TASK REQUIREMENTS =
The reply should contain the full listing exactly as written and no pictures at all.
_ _ _
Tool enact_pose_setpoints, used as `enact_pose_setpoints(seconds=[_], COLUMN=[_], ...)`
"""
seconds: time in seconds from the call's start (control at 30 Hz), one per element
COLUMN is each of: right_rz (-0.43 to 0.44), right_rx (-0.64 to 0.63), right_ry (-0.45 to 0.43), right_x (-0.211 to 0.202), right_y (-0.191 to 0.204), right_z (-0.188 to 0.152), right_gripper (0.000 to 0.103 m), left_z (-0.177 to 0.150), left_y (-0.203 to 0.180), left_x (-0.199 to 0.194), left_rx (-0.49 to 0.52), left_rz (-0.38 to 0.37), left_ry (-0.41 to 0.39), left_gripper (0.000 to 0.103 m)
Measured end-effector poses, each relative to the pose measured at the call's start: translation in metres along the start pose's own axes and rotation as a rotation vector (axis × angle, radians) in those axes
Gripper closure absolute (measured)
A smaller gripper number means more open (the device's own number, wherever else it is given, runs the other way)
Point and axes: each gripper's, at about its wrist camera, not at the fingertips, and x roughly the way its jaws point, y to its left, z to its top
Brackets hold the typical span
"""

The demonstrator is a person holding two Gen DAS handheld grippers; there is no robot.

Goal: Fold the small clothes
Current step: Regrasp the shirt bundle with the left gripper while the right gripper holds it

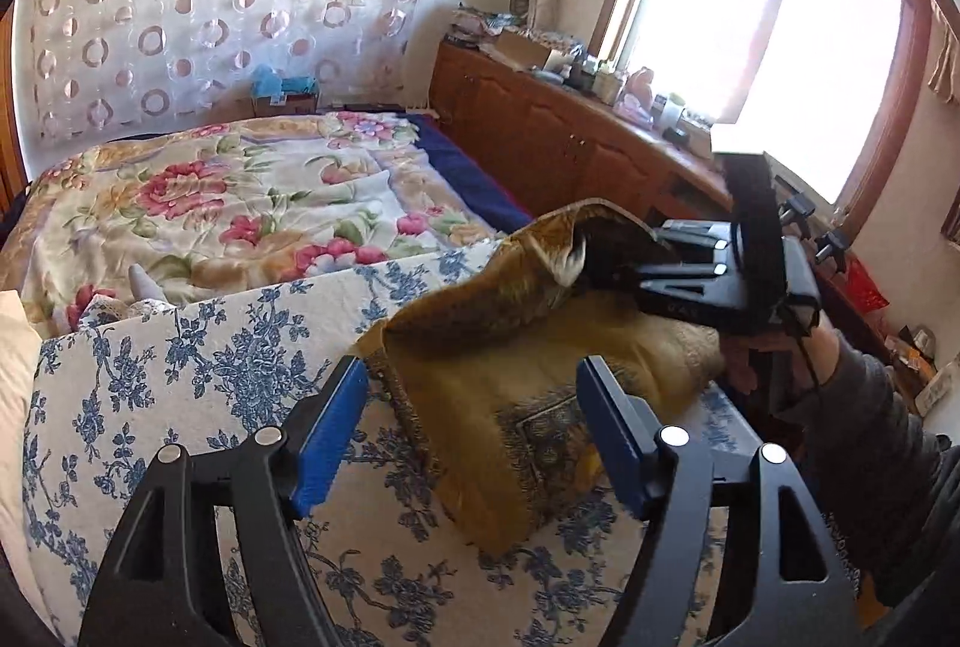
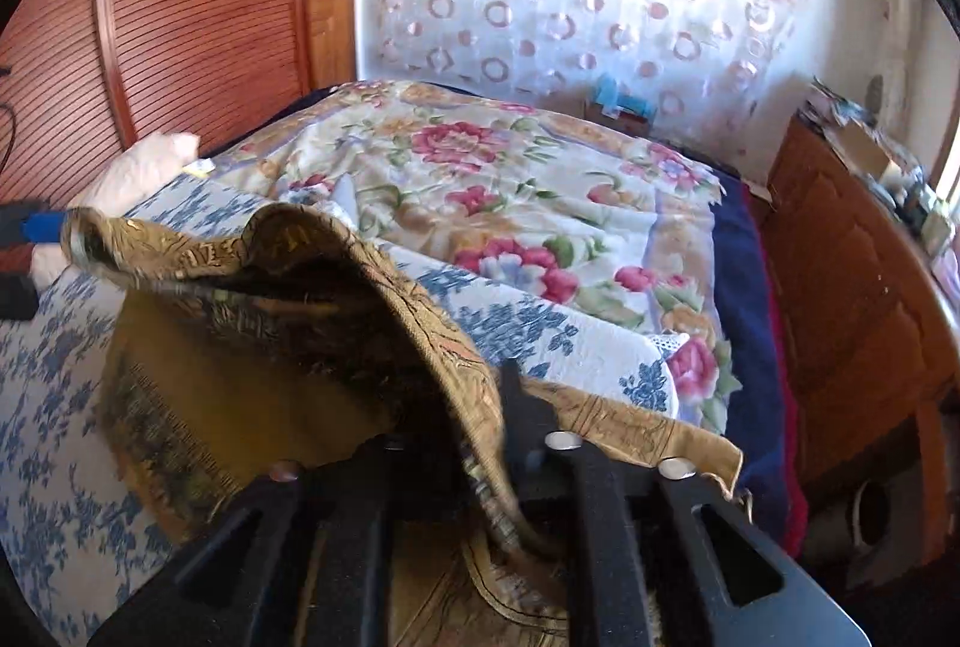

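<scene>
Left tool (image 1: 474,443) gapes over the cloth (image 1: 510,407), right tool (image 1: 606,269) lifting its edge.

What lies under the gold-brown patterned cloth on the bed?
The gold-brown cloth rests on a blue-flowered white cover. Its raised flap shows its own dark underside; what the flat part covers is hidden.

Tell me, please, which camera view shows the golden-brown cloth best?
The left wrist view: the golden-brown cloth shows nearly whole on the blue floral cover, one edge lifted by the right gripper. The right wrist view shows only its raised fold, close, blurred, partly behind the fingers.
</scene>
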Motion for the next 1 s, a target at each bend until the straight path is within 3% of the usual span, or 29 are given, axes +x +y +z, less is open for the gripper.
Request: enact_pose_setpoints(seconds=[0.07, 0.33, 0.43, 0.57, 0.73, 0.83, 1.0], right_rz=[-0.010, -0.179, -0.133, -0.059, -0.069, -0.056, 0.011], right_rx=[0.045, 0.155, 0.200, 0.248, 0.274, 0.300, 0.365], right_ry=[-0.029, -0.130, -0.130, -0.040, 0.058, 0.078, 0.120], right_x=[-0.002, -0.044, -0.060, -0.057, -0.039, -0.035, -0.024], right_y=[-0.006, -0.033, -0.038, -0.045, -0.054, -0.058, -0.074], right_z=[0.007, 0.019, 0.005, -0.021, -0.043, -0.047, -0.046], right_gripper=[0.048, 0.039, 0.031, 0.028, 0.028, 0.028, 0.028], left_z=[0.000, 0.001, 0.001, 0.000, 0.001, 0.004, 0.004], left_y=[0.005, 0.030, 0.039, 0.044, 0.038, 0.037, 0.037], left_x=[0.012, 0.058, 0.069, 0.082, 0.094, 0.096, 0.099], left_rx=[-0.005, -0.052, -0.081, -0.123, -0.134, -0.145, -0.153], left_rz=[0.016, 0.060, 0.049, -0.003, -0.057, -0.074, -0.092], left_ry=[0.026, 0.136, 0.171, 0.204, 0.232, 0.236, 0.238], left_gripper=[0.030, 0.030, 0.030, 0.030, 0.048, 0.052, 0.069])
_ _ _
ANSWER SPACE =
Tool enact_pose_setpoints, used as `enact_pose_setpoints(seconds=[_], COLUMN=[_], ...)`
"""
seconds: time in seconds from the call's start (control at 30 Hz), one per element
COLUMN is each of: right_rz (-0.43 to 0.44), right_rx (-0.64 to 0.63), right_ry (-0.45 to 0.43), right_x (-0.211 to 0.202), right_y (-0.191 to 0.204), right_z (-0.188 to 0.152), right_gripper (0.000 to 0.103 m), left_z (-0.177 to 0.150), left_y (-0.203 to 0.180), left_x (-0.199 to 0.194), left_rx (-0.49 to 0.52), left_rz (-0.38 to 0.37), left_ry (-0.41 to 0.39), left_gripper (0.000 to 0.103 m)
Measured end-effector poses, each relative to the pose measured at the call's start: translation in metres along the start pose's own axes and rotation as a rotation vector (axis × angle, radians) in those axes
Gripper closure absolute (measured)
A smaller gripper number means more open (the device's own number, wherever else it is given, runs the other way)
Point and axes: each gripper's, at about its wrist camera, not at the fingertips, and x roughly the way its jaws point, y to its left, z to its top
Brackets hold the typical span
"""

The demonstrator is a person holding two Gen DAS handheld grippers; there is no robot.

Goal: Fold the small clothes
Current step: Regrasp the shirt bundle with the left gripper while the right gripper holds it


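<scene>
Left tool (image 1: 474,443) gapes over the cloth (image 1: 510,407), right tool (image 1: 606,269) lifting its edge.

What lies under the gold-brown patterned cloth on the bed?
The gold-brown cloth rests on a blue-flowered white cover. Its raised flap shows its own dark underside; what the flat part covers is hidden.

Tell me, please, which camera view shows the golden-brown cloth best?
The left wrist view: the golden-brown cloth shows nearly whole on the blue floral cover, one edge lifted by the right gripper. The right wrist view shows only its raised fold, close, blurred, partly behind the fingers.
</scene>
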Motion for the next 1 s, a target at each bend until the straight path is within 3% of the usual span, or 29 are given, axes +x +y +z, less is open for the gripper.
Request: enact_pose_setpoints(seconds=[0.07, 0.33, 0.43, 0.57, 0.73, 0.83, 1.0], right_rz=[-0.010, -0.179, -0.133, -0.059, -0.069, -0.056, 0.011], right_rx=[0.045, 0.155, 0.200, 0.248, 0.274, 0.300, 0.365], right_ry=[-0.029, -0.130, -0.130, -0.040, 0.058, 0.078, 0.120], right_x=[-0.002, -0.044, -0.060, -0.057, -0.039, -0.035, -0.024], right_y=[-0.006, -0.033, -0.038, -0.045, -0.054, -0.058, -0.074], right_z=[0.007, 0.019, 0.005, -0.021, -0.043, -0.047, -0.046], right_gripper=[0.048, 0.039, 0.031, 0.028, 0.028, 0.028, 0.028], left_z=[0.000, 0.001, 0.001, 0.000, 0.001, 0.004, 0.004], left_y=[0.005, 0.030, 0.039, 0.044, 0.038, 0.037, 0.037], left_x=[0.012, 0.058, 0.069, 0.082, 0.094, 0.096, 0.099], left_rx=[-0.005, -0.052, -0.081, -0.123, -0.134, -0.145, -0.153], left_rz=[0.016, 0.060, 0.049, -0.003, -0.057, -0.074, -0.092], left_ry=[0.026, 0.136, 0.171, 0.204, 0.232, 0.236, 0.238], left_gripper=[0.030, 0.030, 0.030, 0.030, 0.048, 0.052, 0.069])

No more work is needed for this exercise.